Required action → Beneath this instruction is a listing. Transcribe from it only the stretch from the line with "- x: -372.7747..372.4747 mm" through the line with "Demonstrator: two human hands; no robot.", both end lines included, exactly as written.

Stored data →
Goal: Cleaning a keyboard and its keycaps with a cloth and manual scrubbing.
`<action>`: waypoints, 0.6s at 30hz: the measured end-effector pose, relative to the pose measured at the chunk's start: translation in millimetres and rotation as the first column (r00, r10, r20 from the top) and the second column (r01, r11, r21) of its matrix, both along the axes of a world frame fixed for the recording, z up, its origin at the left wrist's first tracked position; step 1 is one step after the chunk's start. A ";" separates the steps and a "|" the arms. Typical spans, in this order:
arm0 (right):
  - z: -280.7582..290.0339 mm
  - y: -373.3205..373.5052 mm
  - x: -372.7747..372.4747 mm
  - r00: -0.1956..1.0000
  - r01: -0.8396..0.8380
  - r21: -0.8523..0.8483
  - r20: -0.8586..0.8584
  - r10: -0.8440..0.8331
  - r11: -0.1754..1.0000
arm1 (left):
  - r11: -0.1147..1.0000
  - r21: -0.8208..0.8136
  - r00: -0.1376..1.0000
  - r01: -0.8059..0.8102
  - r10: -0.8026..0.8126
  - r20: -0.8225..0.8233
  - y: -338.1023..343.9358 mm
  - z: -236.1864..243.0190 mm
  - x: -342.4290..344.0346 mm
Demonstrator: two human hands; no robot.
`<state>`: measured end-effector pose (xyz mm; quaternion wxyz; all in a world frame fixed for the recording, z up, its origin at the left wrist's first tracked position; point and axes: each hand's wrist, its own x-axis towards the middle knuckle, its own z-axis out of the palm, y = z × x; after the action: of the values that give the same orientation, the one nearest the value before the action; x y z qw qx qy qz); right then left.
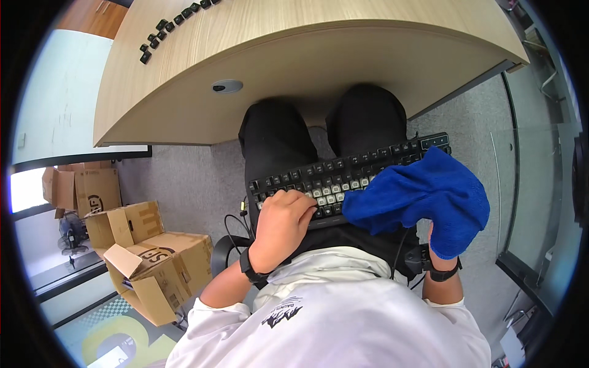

Exercise output →
  - x: -372.7747..372.4747 mm
  - r00: -0.1956..1.0000
  - r01: -0.8396..0.8380
  - r21: -0.8523..0.8483
  - r20: -0.8586..0.8584
  - r10: -0.8440..0.8331
  - r11: -0.1754..1.0000
arm1 (left):
  - r11: -0.1147..1.0000
  - r21: -0.8208..0.8136
  - r00: -0.1376..1.0000
  - r01: -0.8059..0.8102
  - r10: -0.8026..0.8126
  - r20: -0.8225..0.8233
  - y: -338.1023..343.9358 mm
  - z: -236.1864..243.0190 mm
  - x: -342.4290..344.0346 mm
Demonstrator: two human hands; no robot.

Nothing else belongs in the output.